> EXERCISE
Within the material below, count each line holding the string "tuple" and return the total alone.

> RECORD EXTRACTS
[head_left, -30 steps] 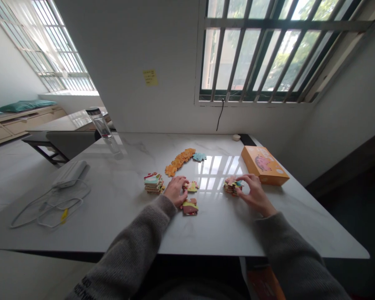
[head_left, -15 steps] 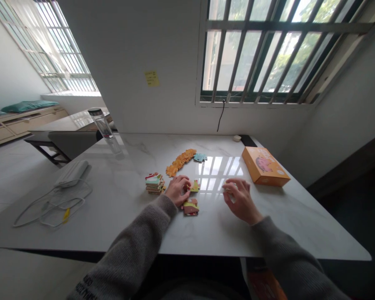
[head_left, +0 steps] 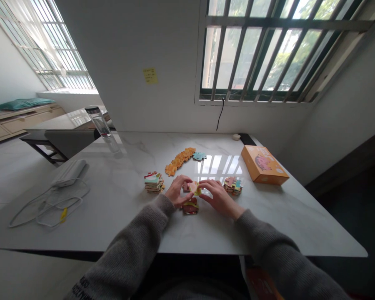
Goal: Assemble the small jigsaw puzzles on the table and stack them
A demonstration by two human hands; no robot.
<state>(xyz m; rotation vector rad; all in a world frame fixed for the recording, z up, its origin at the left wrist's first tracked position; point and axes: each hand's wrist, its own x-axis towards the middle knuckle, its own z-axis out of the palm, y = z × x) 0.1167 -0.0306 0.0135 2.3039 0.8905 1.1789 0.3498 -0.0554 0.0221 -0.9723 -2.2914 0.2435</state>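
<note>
My left hand (head_left: 176,191) and my right hand (head_left: 219,197) meet over the middle of the table, each pinching a side of a pink and yellow-green puzzle piece (head_left: 193,187). Fingers hide parts of its edges. Just below lies a small pile of brown and red puzzle pieces (head_left: 190,207), close to my left thumb. A tall stack of puzzle pieces (head_left: 153,182) stands left of my left hand. Beyond my right hand is another stack of puzzle pieces (head_left: 233,185), pink and teal on top.
An arc of orange puzzle pieces (head_left: 180,161) and some light-blue pieces (head_left: 199,156) lie farther back. An orange box (head_left: 264,164) is at the right. On the left are a grey pouch (head_left: 70,173), a white cable (head_left: 43,204) and a clear bottle (head_left: 99,123).
My right hand has moved left from the right-hand stack, uncovering it, and now meets my left hand at the puzzle piece. My left hand has stayed nearly in place.
</note>
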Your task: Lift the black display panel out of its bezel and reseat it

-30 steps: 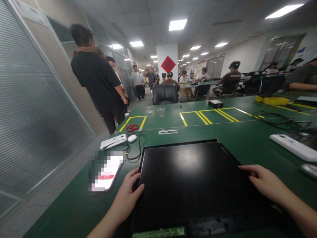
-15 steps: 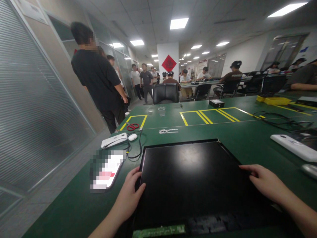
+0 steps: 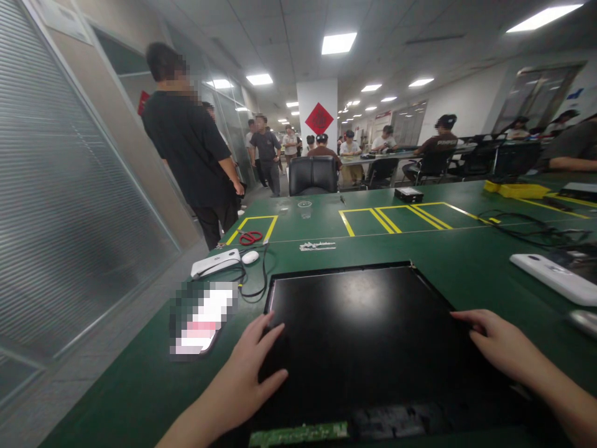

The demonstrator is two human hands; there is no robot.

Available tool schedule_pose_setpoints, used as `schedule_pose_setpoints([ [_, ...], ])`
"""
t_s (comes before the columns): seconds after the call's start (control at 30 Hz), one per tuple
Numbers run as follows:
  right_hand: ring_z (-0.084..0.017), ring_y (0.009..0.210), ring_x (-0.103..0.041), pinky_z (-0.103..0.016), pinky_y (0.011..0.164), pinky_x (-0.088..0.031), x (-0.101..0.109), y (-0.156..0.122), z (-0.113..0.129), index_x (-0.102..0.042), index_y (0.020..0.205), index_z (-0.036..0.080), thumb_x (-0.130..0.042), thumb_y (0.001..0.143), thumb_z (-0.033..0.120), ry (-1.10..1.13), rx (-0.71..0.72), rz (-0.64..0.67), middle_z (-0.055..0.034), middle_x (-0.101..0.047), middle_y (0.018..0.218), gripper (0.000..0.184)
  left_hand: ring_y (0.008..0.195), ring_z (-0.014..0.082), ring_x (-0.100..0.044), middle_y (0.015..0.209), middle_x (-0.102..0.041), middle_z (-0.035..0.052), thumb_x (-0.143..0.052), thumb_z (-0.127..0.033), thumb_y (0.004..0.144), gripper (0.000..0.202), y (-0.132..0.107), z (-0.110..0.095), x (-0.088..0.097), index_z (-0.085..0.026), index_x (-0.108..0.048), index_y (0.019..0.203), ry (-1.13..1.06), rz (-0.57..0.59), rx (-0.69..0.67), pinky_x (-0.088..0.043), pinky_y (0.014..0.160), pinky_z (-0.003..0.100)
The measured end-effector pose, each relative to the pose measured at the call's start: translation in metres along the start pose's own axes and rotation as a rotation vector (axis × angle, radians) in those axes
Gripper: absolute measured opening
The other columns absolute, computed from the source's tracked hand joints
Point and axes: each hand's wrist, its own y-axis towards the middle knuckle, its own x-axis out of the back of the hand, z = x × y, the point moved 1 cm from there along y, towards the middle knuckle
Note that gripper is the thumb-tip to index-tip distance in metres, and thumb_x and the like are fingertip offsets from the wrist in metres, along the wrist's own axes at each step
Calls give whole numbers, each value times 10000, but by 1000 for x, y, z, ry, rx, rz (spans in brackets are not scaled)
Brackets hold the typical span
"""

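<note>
A black flat display panel (image 3: 368, 348) lies on the green table in front of me, with light reflected in its glossy face. Along its near edge runs a green circuit board strip (image 3: 303, 434) beside a dark strip. My left hand (image 3: 256, 367) is over the panel's left edge, fingers spread apart, thumb reaching over the dark face. On the opposite side my right hand (image 3: 497, 342) grips the right edge, index finger along the rim and the other fingers curled and partly hidden.
Left of the panel lie a phone (image 3: 203, 323), a white device (image 3: 215, 264) with a black cable, and a white mouse (image 3: 250, 257). Red-handled scissors (image 3: 250, 238) and a clear cup (image 3: 305, 209) sit farther back. At right are a white device (image 3: 553, 278) and black cables (image 3: 527, 227). People stand beyond.
My left hand has loosened from the panel's left edge and shifted slightly right over it, fingers spreading. My right hand and the panel stay put. People at the back left have moved.
</note>
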Motion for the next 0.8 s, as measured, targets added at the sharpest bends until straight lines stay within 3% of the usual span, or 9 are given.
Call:
schedule_pose_setpoints([
  [0.07,-320,985,-782,-438,907,-621,1,0,1,-845,1019,224,-521,637,308,-8,2,21,-146,-809,1143,508,1613,433,-297,1767,-351,154,-796,-210,786,781,-6,-11,9,-300,-609,1539,-51,174,-74,-259,1267,669],
  [0.13,-317,997,-783,-433,909,-622,2,0,1,-843,1029,220,-522,647,300,-11,7,32,-148,-806,1153,505,1600,402,-342,1752,-397,119,-791,-163,786,771,-10,-20,17,-350,-630,1517,-97,303,-120,-310,1260,634],
  [0.2,-316,1004,-783,-437,914,-622,2,0,0,-841,1033,218,-518,661,293,-16,19,30,-150,-805,1151,498,1587,391,-373,1718,-460,104,-770,-130,794,715,-11,-26,23,-372,-683,1461,-103,355,-155,-312,1258,635],
  [0.43,-302,1072,-770,-398,990,-589,0,0,-3,-843,1060,202,-497,729,238,-64,38,24,-150,-797,1191,481,1509,387,-496,1622,-588,109,-810,-71,738,689,-9,-36,37,-359,-763,1361,-68,392,-141,-248,1274,659],
  [0.63,-307,1117,-760,-386,1021,-576,-3,1,-5,-837,1132,146,-433,769,259,-95,42,34,-175,-787,1235,555,1466,365,-558,1559,-659,59,-769,-68,755,632,-7,-49,41,-379,-797,1304,1,419,-157,-255,1291,608],
  [0.8,-299,1069,-772,-386,973,-593,-4,3,-9,-846,1103,178,-436,758,271,-85,31,24,-159,-795,1219,544,1437,347,-591,1528,-683,69,-761,-66,756,621,-7,-52,41,-355,-796,1304,19,437,-188,-257,1292,606],
])
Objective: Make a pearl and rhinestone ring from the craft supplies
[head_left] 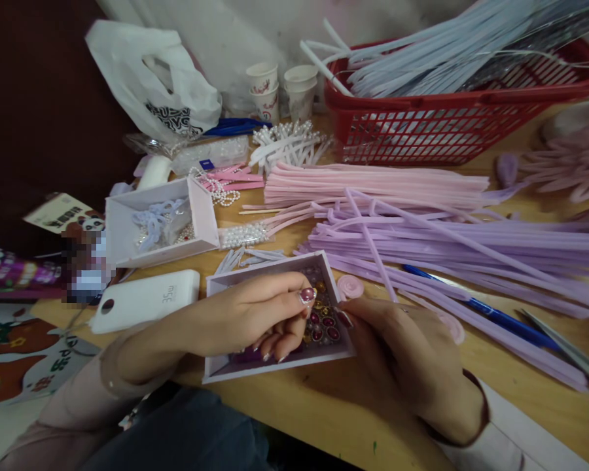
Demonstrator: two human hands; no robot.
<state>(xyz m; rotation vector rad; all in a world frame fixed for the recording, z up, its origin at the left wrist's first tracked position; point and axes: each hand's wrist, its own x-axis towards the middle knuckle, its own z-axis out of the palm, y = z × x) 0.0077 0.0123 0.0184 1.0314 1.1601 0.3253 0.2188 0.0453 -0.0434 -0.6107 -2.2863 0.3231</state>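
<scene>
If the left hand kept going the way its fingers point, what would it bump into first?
Probably the coloured gems in the small tray: the left hand points rightward, its fingertips nearly on them. Just past them is the right hand. Height above the gems is unclear.

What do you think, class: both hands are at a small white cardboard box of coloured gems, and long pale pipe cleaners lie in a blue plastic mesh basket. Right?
No: the head view shows the plastic mesh basket is red, not blue. The left hand and right hand are at the small white cardboard box of coloured gems, and pale pipe cleaners lie in it.
</scene>
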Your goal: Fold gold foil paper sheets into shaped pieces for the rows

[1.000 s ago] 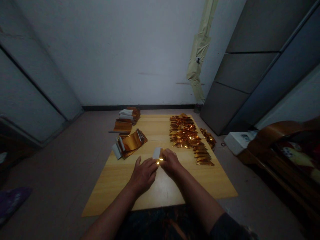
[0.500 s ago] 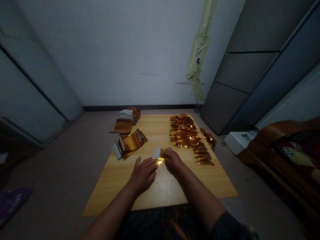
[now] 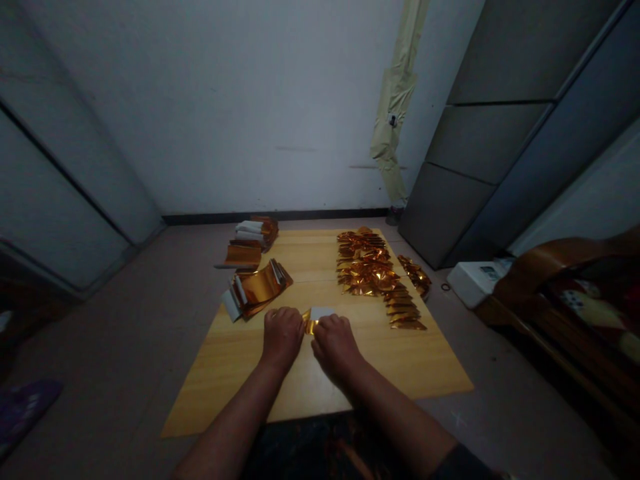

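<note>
Between my hands is a small sheet of gold foil paper [image 3: 313, 327], its white back showing at the far side and its gold face toward me. My left hand [image 3: 284, 337] is closed on the sheet's left end, knuckles up. Curled over its right part, my right hand [image 3: 336, 343] grips it too, hiding that end. Both hands rest low over the wooden board. Left of them, a stack of curved gold foil sheets [image 3: 260, 285] lies with white edges showing. To the right, folded gold foil pieces [image 3: 367, 263] sit in overlapping rows.
More gold and white sheets [image 3: 250, 241] lie at the far left of the wooden board [image 3: 240, 387]. Beyond its right edge is another heap of folded gold pieces [image 3: 415, 275]. A white box [image 3: 473, 283] stands beside a wooden bench [image 3: 530, 313]. A grey cabinet [image 3: 460, 187] stands behind.
My left hand has gone from loosely spread fingers to closed on the sheet's left end. My right hand has lowered and turned knuckles up. Less of the white back shows.
</note>
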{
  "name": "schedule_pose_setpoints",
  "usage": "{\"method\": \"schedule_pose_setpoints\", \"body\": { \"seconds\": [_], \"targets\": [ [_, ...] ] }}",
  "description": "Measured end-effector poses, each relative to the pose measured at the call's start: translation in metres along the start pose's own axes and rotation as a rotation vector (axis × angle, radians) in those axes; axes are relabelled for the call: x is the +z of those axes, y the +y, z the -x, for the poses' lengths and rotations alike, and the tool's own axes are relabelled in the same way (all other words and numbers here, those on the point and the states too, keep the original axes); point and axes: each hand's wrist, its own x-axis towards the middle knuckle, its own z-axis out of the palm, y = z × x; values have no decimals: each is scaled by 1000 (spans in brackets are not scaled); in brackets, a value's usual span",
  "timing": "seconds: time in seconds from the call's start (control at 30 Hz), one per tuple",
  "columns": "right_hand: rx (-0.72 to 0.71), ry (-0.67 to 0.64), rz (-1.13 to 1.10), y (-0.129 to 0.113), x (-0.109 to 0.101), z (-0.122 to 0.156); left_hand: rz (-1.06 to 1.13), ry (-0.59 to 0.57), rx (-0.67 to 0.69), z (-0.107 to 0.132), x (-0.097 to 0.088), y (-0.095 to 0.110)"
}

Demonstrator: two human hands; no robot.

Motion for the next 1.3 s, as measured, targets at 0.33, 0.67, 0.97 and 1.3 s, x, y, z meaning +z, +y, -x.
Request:
{"method": "schedule_pose_setpoints", "body": {
  "seconds": [0.33,0.67,0.97,1.3],
  "targets": [
    [-121,-3,-93,41,1,0,108,-88,131,4,-2,-1],
    [-166,-26,30,37,-11,-3,89,-91,132,12,-15,7],
    [-214,-93,161,26,-7,-11,116,-123,97,9,-19,8],
    [-154,-55,126,24,-11,-18,35,-29,111,8,-14,14]
  ]
}}
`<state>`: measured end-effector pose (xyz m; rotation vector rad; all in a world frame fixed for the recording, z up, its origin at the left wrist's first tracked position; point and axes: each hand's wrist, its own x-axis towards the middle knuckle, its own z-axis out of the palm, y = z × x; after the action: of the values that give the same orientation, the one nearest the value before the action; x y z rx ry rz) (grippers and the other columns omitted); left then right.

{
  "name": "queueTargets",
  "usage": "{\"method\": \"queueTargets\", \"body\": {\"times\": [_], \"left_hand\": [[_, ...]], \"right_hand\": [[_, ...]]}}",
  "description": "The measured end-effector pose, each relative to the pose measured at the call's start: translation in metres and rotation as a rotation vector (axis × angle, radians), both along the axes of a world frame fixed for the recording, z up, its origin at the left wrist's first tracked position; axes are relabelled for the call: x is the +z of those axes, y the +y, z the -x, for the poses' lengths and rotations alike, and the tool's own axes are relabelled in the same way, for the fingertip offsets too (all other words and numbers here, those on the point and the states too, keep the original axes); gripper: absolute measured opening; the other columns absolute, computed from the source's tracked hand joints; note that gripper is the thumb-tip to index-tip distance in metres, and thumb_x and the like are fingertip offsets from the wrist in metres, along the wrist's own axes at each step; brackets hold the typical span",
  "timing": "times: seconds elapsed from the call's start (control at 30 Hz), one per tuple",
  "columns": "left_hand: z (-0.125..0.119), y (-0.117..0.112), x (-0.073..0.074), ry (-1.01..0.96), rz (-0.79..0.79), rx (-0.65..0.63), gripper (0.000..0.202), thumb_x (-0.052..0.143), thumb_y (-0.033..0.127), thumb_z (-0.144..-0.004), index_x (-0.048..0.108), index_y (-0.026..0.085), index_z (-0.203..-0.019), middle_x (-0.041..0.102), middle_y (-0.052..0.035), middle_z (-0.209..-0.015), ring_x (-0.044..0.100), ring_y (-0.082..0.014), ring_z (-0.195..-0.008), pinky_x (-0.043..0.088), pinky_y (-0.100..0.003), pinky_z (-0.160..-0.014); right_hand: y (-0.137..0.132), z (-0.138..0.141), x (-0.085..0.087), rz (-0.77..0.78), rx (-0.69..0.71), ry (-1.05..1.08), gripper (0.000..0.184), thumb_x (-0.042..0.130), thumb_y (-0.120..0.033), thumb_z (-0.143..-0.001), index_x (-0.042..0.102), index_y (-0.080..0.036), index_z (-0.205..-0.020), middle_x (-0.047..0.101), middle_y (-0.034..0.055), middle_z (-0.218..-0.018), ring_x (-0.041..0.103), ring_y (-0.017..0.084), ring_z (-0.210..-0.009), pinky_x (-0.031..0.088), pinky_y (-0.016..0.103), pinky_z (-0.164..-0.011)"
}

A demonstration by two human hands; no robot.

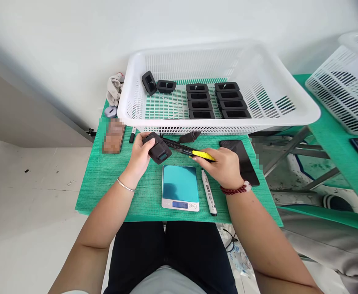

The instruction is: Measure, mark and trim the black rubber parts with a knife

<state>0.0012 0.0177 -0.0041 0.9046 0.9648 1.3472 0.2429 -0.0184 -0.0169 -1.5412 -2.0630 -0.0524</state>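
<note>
My left hand (140, 153) grips a black rectangular plastic part (158, 148) above the green table cover, thumb on top. A small greenish patch shows near the part's lower edge. My right hand (226, 165) is closed around the yellow handle of a long, slim black tool (182, 148), which may be a knife. Its far end points left and comes close to the part; whether they touch I cannot tell. Below the hands sits a small digital scale (179, 183) with a shiny blue-green top. Beside it lies a white marker (209, 194).
Behind my hands a white plastic basket (258, 119) holds several black frame-like parts (199, 97). A dark phone (243, 159) lies right, a black curved piece (189, 136) near the basket. Left are a short black-and-white pen (133, 134), a brown item (114, 136) and a glove (114, 90).
</note>
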Motion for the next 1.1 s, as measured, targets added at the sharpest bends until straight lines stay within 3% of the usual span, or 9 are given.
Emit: {"method": "queueTargets", "body": {"times": [0.2, 0.4, 0.57, 0.73, 1.1], "left_hand": [[0.0, -0.0026, 0.0031, -0.001, 0.034, -0.096, 0.029, 0.067, 0.037, -0.072, 0.054, 0.021, -0.091, 0.06, -0.0013, -0.086, 0.06, -0.0134, -0.077, 0.05, -0.026, -0.068], [0.0001, -0.0033, 0.0029, -0.024, 0.044, -0.107, 0.027, 0.067, 0.037, -0.072, 0.055, 0.021, -0.089, 0.061, -0.0015, -0.085, 0.06, -0.0136, -0.075, 0.05, -0.026, -0.066], [-0.0008, -0.0053, 0.0026, -0.004, 0.051, -0.212, 0.028, 0.066, 0.039, -0.071, 0.055, 0.021, -0.09, 0.061, -0.0015, -0.083, 0.061, -0.014, -0.07, 0.051, -0.027, -0.062], [0.0016, -0.0035, 0.0026, 0.011, 0.035, -0.206, 0.025, 0.062, 0.04, -0.075, 0.054, 0.021, -0.09, 0.06, -0.0013, -0.081, 0.061, -0.0142, -0.069, 0.051, -0.027, -0.061], [0.0077, 0.0016, -0.0006, -0.025, 0.027, -0.229, 0.021, 0.062, 0.036, -0.076, 0.06, 0.02, -0.088, 0.061, -0.0013, -0.081, 0.058, -0.0116, -0.066, 0.048, -0.023, -0.058]], "right_hand": [[-0.0006, -0.0025, -0.0002, -0.004, 0.008, 0.007, 0.054, 0.048, -0.064, -0.083, 0.072, -0.017, -0.072, 0.053, 0.0046, -0.049, 0.042, 0.014, -0.048, 0.027, 0.028, -0.05], [-0.0016, -0.0012, 0.0005, 0.016, 0.149, 0.064, 0.055, 0.048, -0.066, -0.083, 0.071, -0.018, -0.073, 0.059, 0.0051, -0.052, 0.046, 0.014, -0.05, 0.032, 0.028, -0.053], [-0.0014, -0.0027, 0.001, 0.005, 0.081, 0.063, 0.053, 0.049, -0.064, -0.084, 0.071, -0.017, -0.073, 0.057, 0.0054, -0.051, 0.044, 0.015, -0.05, 0.031, 0.028, -0.051], [-0.0016, -0.0023, 0.0004, 0.056, 0.224, 0.107, 0.054, 0.048, -0.066, -0.083, 0.071, -0.018, -0.073, 0.059, 0.0052, -0.053, 0.048, 0.015, -0.052, 0.033, 0.028, -0.053], [-0.0023, 0.0034, 0.0042, 0.109, 0.241, 0.146, 0.054, 0.048, -0.066, -0.084, 0.071, -0.018, -0.073, 0.062, 0.0049, -0.056, 0.048, 0.014, -0.051, 0.034, 0.027, -0.053]]}}
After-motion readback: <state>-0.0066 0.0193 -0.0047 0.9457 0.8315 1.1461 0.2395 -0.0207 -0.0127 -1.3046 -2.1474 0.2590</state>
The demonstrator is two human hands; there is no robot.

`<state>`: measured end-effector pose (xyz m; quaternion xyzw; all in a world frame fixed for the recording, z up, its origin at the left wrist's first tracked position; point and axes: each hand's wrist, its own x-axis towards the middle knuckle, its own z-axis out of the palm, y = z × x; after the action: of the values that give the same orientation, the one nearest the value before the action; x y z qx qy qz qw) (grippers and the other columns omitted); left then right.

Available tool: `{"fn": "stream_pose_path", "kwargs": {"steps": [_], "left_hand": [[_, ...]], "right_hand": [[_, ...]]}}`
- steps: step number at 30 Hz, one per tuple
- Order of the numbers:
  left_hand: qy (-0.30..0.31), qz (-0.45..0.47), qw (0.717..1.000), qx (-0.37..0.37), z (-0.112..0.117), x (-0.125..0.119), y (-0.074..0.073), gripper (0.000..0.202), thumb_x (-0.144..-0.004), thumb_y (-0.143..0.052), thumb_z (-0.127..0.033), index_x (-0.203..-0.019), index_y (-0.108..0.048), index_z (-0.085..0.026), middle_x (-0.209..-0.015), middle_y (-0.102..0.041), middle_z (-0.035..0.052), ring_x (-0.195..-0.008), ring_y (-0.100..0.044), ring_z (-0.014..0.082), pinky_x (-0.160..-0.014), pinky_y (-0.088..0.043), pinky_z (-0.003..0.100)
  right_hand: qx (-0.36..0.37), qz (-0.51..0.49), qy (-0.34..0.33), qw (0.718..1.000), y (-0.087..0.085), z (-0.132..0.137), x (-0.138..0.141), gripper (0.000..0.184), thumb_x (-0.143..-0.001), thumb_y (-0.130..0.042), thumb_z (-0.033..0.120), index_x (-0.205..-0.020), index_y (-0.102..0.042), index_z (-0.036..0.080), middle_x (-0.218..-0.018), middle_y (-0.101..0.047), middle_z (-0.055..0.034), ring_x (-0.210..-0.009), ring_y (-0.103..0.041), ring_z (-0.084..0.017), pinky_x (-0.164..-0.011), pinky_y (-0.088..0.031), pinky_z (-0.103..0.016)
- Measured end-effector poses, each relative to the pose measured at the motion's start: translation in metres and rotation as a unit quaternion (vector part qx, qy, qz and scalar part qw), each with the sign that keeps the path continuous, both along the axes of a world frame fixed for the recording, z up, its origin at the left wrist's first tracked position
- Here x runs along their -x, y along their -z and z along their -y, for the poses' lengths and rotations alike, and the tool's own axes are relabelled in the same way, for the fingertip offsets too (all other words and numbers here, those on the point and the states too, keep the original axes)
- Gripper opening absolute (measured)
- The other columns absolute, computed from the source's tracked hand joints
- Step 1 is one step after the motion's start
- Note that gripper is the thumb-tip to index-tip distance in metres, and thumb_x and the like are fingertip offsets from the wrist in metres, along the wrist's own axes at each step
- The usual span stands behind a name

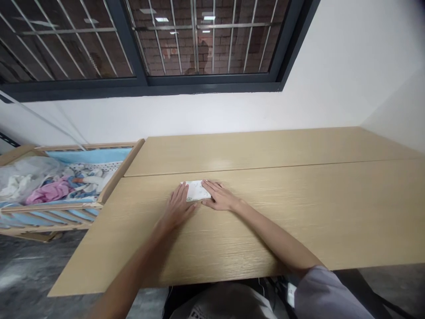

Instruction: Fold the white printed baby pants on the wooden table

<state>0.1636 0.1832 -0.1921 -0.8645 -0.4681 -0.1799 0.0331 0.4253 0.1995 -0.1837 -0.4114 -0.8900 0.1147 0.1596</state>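
A small folded white cloth (195, 190) with a faint print lies on the light oak-veneer table (292, 221), near its middle. My left hand (177, 206) lies flat against the cloth's left side, fingers spread and tips on its edge. My right hand (219, 196) rests on the table at the cloth's right end, with its fingertips over the fabric. The hands nearly meet, and between them the cloth's lower edge is partly hidden.
At the table's left end stands a wooden crib (56, 186) with blue padding, holding a heap of pink, white and patterned clothes. A seam crosses the tabletop beyond the cloth. A white wall and a barred window stand behind the table.
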Motion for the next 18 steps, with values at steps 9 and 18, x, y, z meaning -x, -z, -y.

> COMPLETED EXERCISE
4